We touched very briefly on Bibliographies when we were evaluating books  – did they have one or something similar for example “Further Reading” usually at the back of the book near the index?


What does Bibliographies mean?

A few suggest that it is something to do with the Bible and we chat about word origins – Biblio being latin for book.


Moving on I share some videos about Plagiarism from Plato online, and emphasise that copying, and copying and pasting is cheating.


Students are amazed that this is the case. “But surely the people who put things on the internet know they are going to be copied?” said one innocent student. I pointed out that this wasn’t the case and gave “creative commons” as one example where the author or creator can give usage rights away depending upon use.


They continue to be amazed when they hear that TDA students have been ‘kicked off’ courses because of this plagiarism or cheating.

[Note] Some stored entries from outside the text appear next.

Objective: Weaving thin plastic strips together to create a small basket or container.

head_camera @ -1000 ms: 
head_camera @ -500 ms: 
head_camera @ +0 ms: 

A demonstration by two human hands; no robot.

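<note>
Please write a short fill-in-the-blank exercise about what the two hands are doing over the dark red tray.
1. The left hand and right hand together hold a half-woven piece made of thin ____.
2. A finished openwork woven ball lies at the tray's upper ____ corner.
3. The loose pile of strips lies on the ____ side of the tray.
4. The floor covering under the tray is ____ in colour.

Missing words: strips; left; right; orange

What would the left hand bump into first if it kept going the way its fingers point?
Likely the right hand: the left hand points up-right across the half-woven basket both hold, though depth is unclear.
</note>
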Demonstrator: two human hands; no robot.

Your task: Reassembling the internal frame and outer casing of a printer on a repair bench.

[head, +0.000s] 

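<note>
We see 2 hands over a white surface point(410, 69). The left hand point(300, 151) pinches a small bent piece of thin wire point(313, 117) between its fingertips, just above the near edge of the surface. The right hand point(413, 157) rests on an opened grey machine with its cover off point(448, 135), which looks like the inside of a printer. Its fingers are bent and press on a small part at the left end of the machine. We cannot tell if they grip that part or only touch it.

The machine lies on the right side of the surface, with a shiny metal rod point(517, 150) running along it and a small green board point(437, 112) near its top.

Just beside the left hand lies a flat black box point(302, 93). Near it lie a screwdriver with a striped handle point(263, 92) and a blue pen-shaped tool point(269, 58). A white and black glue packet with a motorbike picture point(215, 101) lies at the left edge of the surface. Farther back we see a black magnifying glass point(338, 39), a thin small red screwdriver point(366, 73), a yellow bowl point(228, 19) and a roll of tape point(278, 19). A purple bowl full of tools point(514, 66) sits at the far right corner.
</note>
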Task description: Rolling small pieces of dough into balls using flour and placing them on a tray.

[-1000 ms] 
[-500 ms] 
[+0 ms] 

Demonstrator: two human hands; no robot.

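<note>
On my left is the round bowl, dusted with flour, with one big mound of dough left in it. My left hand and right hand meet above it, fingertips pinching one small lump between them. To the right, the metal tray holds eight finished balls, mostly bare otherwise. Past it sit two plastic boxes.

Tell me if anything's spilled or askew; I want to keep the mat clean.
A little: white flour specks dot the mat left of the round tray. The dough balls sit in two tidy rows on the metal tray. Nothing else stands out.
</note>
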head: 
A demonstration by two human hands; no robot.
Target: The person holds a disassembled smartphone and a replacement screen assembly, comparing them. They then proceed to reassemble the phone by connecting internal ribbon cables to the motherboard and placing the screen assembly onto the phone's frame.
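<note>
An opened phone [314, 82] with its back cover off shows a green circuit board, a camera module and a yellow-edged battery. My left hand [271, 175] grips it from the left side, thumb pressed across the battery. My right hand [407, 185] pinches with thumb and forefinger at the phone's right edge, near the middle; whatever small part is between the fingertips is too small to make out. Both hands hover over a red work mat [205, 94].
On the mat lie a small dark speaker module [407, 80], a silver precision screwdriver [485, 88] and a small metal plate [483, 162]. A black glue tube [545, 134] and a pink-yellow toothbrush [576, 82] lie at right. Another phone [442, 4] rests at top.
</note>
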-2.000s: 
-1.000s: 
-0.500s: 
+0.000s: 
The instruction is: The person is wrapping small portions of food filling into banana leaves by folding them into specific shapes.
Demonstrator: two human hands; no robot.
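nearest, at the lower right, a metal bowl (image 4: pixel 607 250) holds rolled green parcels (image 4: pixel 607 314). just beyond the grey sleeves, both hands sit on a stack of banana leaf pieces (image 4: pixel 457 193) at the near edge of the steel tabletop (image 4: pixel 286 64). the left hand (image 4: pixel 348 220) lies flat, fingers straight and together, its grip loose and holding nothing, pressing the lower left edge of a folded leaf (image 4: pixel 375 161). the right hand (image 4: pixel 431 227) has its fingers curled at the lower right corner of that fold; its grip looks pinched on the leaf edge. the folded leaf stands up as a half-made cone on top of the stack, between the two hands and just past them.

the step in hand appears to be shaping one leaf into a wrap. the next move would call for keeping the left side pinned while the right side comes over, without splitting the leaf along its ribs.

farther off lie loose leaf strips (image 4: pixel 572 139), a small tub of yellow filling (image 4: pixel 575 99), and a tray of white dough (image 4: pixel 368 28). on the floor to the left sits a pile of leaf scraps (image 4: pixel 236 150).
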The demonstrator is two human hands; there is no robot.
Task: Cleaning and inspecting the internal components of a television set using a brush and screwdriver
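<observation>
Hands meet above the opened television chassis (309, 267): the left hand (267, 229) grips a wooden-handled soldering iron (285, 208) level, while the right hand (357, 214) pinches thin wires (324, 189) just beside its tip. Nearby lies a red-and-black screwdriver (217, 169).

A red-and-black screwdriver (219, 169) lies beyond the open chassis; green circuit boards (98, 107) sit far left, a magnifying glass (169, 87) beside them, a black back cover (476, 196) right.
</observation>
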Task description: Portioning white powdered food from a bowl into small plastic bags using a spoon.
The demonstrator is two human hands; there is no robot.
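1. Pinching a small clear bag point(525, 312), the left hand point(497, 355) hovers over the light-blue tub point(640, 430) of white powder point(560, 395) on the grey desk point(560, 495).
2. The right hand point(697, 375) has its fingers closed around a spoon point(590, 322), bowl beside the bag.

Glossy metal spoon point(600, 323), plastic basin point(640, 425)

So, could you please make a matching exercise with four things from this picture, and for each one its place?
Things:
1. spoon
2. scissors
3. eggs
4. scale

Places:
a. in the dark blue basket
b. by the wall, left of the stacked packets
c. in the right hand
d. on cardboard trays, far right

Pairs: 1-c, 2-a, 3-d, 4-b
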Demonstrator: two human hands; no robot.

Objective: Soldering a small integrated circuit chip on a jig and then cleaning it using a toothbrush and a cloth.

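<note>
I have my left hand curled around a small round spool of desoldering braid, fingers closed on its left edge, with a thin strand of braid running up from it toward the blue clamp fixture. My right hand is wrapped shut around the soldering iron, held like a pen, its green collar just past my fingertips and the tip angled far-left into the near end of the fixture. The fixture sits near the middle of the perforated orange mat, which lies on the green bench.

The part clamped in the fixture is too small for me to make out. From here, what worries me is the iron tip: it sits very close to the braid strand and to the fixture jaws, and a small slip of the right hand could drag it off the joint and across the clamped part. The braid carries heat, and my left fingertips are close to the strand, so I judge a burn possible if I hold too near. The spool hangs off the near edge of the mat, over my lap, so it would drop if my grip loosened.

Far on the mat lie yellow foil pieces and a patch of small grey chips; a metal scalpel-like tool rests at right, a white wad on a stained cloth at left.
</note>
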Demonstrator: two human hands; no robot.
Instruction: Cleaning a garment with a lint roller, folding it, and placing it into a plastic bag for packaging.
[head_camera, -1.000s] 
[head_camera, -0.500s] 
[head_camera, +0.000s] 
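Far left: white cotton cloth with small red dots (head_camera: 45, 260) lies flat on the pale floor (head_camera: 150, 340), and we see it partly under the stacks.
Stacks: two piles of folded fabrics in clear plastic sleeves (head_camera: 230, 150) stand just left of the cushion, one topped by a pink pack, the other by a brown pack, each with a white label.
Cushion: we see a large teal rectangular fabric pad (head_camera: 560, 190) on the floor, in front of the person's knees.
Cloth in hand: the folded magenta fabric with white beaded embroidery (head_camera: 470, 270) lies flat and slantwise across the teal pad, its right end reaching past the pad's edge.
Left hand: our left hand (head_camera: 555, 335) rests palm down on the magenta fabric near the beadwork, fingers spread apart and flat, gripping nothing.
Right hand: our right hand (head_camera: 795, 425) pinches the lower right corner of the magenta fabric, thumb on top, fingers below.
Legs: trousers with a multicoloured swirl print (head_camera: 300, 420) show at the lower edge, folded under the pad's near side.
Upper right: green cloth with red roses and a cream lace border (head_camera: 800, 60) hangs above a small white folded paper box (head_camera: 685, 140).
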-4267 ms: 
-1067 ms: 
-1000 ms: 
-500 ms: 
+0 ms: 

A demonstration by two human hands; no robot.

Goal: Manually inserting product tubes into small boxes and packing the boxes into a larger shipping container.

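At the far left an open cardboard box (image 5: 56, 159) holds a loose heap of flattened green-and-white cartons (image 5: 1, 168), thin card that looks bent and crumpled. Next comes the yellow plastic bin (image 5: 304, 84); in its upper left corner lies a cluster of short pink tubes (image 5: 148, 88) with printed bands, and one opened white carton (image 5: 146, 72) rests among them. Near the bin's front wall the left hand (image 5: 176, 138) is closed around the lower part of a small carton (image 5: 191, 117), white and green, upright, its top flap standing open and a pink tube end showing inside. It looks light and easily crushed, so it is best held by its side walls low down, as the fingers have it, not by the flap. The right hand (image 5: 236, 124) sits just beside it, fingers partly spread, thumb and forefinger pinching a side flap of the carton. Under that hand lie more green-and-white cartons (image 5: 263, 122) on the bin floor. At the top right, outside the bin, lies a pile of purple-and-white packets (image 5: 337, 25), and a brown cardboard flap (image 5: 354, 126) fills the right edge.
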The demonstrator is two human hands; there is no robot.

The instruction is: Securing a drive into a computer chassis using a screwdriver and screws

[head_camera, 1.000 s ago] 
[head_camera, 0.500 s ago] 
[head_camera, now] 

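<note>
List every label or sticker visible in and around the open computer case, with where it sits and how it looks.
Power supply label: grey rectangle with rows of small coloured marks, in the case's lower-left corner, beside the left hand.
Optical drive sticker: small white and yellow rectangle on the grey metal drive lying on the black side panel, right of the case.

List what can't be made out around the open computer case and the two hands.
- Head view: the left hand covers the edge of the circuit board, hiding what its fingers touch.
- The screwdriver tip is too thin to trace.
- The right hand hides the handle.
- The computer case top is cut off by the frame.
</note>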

“But what happens if it’s a really good idea?”


Then you can use it IF you say where you found it! – put it into quotes and list the book; website; article in your……


wait for it…..





I demonstrate the order


Author, Date, Title, Place & Publisher


and where to find that information before setting them a challenge to create a mini bibliography on a topic of their choice.


Football, cricket and make-up are popular choices, but ghosts, athletics, and scouting are examples of some of the rarer topics chosen.

So a quick reminder about using the subject indexes and then we’re off to the MRC to find books to include in our bibliographies.